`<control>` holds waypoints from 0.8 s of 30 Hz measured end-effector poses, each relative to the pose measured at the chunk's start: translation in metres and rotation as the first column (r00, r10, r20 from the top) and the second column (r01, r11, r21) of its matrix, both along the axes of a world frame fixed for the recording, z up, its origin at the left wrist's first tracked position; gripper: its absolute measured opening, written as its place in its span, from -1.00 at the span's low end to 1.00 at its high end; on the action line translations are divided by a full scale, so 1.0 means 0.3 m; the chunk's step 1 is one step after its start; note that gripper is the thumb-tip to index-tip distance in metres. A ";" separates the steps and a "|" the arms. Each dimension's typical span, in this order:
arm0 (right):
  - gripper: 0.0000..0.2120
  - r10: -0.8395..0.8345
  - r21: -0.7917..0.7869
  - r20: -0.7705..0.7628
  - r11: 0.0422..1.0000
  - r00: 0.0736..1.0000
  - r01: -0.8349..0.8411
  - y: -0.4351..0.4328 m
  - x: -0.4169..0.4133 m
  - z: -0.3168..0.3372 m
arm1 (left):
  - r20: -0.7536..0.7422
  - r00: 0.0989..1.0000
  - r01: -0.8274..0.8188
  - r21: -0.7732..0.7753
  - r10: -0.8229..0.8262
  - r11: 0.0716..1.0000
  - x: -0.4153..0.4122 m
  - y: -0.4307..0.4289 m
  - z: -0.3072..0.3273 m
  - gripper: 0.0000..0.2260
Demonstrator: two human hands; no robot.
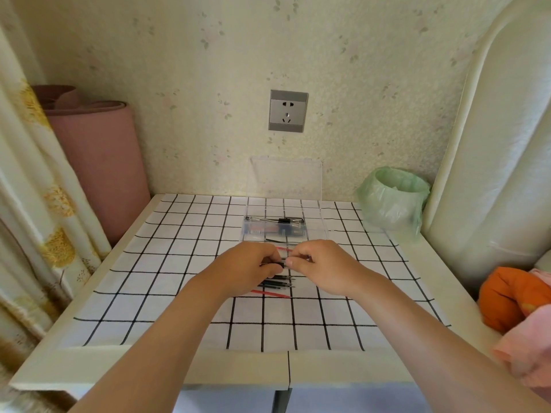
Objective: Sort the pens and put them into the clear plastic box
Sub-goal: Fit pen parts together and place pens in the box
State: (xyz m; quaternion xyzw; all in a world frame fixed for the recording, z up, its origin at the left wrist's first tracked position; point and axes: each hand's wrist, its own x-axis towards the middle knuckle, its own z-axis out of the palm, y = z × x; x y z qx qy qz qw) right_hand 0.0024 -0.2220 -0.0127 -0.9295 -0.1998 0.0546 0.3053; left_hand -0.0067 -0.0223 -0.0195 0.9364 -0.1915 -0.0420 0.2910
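While pinching a black pen crosswise just above the checked tablecloth, gripped one end with the left hand and the other with the right hand, both close together, knuckles nearly meeting. Judged it light, thin and stiff. Smooth barrel, likely to roll or slip, so best taken with a fingertip pinch at mid-barrel or at both ends. Nothing delicate about it, bar perhaps the tip.

Saw a loose cluster of black pens lying on the cloth just under and nearer than the fingers, with a red pen along its near edge. Spotted a second red pen just beyond the fingertips, between hands and box. Found the clear plastic box near, straight ahead, its lid standing open against the wall. Made out several pens and perhaps a black clip inside, too blurred to sort.

Noted, further out, a green-bagged bin at the table's far right corner, a wall socket above the box, a rolled pink mat to the left, and orange cloth at the right edge.
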 end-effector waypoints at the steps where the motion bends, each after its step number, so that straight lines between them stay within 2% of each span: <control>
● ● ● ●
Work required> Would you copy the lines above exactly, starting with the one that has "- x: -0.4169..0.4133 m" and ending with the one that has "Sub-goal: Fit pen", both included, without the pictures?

Expected output>
  - x: -0.4169..0.4133 m
  - z: -0.3168..0.3372 m
arm1 (left):
  - r20: -0.7536..0.7422
  - r00: 0.0989..1.0000
  - r01: -0.8274..0.8188
  - r21: -0.7732..0.7753
  - r10: -0.8229..0.8262
  - r11: 0.0716..1.0000
  - x: -0.4153..0.4122 m
  - y: -0.4307..0.4289 m
  - z: -0.3072..0.3273 m
  - gripper: 0.0000..0.2260
Demonstrator: two human hands; no robot.
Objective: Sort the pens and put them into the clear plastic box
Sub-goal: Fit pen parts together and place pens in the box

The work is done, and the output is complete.